- [PROBLEM DESCRIPTION]
Go through the material below line by line and count those containing "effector". Write the count and nothing more.

|---|

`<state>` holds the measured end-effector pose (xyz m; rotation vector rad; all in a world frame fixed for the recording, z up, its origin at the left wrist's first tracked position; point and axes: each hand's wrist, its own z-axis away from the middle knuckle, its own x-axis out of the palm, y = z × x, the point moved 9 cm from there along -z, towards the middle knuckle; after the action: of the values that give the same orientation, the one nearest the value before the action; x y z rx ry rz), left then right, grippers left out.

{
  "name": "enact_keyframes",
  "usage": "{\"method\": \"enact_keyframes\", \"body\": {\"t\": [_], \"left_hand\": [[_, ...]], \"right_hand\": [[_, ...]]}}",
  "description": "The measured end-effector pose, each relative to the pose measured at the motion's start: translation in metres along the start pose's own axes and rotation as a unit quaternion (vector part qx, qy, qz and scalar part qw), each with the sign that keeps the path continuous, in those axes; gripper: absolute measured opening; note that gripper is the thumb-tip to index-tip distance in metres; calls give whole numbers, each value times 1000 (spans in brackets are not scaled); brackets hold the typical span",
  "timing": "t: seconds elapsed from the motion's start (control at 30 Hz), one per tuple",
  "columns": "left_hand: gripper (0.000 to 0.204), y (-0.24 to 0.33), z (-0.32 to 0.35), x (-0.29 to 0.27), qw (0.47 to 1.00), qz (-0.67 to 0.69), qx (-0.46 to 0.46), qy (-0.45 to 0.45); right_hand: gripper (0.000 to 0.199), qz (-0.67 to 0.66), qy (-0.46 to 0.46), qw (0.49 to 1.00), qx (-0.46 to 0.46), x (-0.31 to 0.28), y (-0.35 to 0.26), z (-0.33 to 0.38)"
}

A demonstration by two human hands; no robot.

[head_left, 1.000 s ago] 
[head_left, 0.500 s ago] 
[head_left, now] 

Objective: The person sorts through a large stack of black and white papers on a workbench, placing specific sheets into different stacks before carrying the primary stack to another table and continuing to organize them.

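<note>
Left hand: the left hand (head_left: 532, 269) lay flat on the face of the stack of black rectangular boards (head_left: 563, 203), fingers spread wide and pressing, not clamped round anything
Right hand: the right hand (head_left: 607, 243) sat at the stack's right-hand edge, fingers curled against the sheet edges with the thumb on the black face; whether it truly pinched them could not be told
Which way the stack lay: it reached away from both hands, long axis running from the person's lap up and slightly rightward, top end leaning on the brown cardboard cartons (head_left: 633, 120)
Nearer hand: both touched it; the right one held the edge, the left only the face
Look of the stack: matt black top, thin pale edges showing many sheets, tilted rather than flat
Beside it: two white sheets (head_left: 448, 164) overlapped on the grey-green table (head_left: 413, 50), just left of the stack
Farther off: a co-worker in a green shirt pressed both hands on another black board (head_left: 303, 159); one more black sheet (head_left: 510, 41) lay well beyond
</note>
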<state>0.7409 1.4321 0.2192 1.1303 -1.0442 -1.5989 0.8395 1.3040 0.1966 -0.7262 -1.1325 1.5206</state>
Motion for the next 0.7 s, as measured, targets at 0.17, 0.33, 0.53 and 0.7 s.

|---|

- [OUTPUT OF THE EXERCISE]
2